Chiudi le finestre ma il puzzo ti entra fin dentro i polmoni. Sono tossici che tossisci, tossisci, tossisci…

Un comunicato dell’ufficio stampa del comune ci informa che domenica mattina la situazione è ritornata alla normalità. Eppure proprio domenica mattina nei cieli di Via Palermo, era ben visibile una nube fitta e nera. Stava andando a fuoco il deposito con i caravan dei campi Rom.

Questi Rom che si rifiutano di spostarsi in alloggi di emergenza e preferiscono trovare riparo “presso altre comunità della medesima etnia”. Questi Rom, oggetto di controversie politiche e intellettuali. Questi Rom che distraggono l’attenzione dal vero cancro di questa città: l’ incuria.
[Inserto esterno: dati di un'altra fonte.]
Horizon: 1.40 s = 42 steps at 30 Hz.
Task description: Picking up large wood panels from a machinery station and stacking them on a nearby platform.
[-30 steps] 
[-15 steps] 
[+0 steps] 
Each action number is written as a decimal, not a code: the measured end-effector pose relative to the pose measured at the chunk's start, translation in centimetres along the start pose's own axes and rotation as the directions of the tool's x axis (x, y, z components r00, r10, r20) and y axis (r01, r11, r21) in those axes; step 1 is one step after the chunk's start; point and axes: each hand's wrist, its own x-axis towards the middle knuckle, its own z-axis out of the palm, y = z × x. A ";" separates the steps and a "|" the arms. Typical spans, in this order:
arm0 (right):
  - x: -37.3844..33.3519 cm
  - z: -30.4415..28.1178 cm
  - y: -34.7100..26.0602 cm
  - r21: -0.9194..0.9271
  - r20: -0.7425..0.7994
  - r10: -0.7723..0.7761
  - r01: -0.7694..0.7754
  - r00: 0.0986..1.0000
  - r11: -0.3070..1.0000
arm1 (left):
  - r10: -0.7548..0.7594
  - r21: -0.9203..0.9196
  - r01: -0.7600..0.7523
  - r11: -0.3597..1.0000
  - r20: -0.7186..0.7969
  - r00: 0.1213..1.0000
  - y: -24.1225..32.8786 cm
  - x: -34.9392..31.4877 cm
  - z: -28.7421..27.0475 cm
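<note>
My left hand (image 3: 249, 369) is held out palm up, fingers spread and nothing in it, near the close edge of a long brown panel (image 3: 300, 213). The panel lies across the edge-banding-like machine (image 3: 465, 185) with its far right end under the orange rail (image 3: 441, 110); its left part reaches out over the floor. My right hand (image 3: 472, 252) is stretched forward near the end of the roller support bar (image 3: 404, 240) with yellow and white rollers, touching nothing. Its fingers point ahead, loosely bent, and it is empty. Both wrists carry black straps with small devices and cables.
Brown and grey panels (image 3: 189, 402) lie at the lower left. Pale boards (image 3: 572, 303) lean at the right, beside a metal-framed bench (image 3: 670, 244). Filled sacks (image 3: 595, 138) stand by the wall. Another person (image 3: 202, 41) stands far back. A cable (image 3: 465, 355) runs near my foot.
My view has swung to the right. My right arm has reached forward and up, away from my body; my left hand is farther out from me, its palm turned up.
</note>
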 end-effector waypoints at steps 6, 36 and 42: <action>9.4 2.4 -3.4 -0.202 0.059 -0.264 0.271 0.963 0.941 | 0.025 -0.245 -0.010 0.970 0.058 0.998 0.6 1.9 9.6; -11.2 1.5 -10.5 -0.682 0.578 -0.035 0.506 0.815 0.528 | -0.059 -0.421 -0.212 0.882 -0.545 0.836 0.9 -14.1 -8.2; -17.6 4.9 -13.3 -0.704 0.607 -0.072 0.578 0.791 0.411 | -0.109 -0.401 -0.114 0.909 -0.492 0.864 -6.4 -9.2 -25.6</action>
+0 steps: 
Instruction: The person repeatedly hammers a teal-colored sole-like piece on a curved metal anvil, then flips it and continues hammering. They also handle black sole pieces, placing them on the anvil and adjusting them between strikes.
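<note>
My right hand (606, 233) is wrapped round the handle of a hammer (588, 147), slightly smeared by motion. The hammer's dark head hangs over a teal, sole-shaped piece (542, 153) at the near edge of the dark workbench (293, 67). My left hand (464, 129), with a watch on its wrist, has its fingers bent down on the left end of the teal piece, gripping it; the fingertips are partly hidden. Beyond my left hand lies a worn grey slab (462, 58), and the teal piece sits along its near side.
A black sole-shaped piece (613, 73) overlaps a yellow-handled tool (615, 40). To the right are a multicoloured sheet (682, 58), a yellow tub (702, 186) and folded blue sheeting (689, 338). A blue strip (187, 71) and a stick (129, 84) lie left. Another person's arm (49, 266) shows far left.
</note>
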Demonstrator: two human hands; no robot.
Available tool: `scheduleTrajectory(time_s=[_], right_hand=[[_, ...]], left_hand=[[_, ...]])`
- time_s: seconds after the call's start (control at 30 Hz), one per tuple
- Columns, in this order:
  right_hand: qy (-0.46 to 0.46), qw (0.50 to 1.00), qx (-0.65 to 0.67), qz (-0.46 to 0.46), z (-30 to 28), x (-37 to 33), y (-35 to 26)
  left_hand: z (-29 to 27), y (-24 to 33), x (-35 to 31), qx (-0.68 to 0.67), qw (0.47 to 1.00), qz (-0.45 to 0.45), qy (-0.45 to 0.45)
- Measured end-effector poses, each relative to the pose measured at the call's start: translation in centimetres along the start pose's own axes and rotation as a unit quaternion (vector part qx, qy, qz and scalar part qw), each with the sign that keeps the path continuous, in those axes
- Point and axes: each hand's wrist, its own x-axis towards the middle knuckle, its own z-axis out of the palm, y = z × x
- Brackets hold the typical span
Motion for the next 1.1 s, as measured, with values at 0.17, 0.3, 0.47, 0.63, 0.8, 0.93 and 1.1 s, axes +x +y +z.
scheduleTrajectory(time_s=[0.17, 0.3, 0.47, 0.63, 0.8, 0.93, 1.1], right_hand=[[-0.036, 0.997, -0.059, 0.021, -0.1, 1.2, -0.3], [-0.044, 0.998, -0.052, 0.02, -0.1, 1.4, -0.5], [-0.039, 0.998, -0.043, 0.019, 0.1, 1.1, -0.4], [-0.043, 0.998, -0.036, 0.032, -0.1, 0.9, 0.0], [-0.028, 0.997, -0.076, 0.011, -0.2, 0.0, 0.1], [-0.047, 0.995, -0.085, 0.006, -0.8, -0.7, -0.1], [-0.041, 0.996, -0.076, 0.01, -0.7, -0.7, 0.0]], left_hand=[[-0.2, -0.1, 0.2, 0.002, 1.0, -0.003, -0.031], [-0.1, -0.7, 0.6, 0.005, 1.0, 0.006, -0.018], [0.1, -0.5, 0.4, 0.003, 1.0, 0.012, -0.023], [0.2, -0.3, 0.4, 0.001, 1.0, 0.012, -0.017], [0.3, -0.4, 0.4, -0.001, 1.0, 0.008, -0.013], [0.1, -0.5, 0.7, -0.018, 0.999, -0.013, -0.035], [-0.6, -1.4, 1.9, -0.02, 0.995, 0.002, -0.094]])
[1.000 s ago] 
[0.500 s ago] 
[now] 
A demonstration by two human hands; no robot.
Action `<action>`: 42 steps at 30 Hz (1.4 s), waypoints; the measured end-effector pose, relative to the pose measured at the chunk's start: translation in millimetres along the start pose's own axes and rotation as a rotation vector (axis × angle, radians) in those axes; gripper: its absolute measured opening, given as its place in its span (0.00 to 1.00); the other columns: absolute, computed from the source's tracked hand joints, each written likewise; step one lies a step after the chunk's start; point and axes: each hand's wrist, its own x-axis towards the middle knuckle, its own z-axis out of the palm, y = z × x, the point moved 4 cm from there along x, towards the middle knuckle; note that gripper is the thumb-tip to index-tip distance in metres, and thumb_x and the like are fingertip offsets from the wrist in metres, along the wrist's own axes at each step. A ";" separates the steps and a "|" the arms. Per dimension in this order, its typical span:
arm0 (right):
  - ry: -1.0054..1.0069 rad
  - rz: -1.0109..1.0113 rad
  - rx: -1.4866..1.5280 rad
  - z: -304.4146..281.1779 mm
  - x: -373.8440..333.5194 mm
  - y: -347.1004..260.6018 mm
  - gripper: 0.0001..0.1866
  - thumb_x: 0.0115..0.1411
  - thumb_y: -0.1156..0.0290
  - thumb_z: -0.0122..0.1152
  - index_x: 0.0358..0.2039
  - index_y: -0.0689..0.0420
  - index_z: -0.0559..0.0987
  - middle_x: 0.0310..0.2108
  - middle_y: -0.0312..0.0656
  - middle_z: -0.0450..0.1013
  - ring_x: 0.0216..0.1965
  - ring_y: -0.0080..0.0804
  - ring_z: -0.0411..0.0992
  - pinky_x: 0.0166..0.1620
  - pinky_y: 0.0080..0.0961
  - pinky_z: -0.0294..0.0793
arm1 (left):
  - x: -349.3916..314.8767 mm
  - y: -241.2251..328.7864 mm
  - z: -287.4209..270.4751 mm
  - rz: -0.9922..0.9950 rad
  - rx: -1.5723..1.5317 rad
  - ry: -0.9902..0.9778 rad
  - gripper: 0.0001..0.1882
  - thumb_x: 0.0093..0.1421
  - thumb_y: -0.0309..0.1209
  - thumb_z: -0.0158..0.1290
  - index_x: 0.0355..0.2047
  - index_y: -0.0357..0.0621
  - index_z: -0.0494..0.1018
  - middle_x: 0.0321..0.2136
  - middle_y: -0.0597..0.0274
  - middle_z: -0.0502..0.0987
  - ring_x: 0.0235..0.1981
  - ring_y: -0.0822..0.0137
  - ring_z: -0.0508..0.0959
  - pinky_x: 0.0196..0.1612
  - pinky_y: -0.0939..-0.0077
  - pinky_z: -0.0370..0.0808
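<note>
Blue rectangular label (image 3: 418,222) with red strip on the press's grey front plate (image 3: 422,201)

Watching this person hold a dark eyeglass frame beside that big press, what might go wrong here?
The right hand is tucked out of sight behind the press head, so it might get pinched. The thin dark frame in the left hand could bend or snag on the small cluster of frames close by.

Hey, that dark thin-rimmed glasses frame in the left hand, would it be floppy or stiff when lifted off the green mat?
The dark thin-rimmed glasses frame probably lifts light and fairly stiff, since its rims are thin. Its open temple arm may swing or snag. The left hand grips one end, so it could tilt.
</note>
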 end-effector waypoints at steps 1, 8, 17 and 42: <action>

“Sputa in cielo che ti torna in faccia” direbbe qualcuno, ma qui il cielo non si distingue e l’aria è irrespirabile.

Nel 2009 fu scoperta una discarica con materiali altamente tossici nel luogo che nel 2003 doveva diventare la più grande area verde di Catania. I quartieri interessati sempre quelli di Monte Po, Librino, Nesima e San Giorgio. Non sono mai stati effettuati controlli seri e ad oggi continua ad essere una discarica sotto gli occhi ed il naso di tutti abitanti della zona.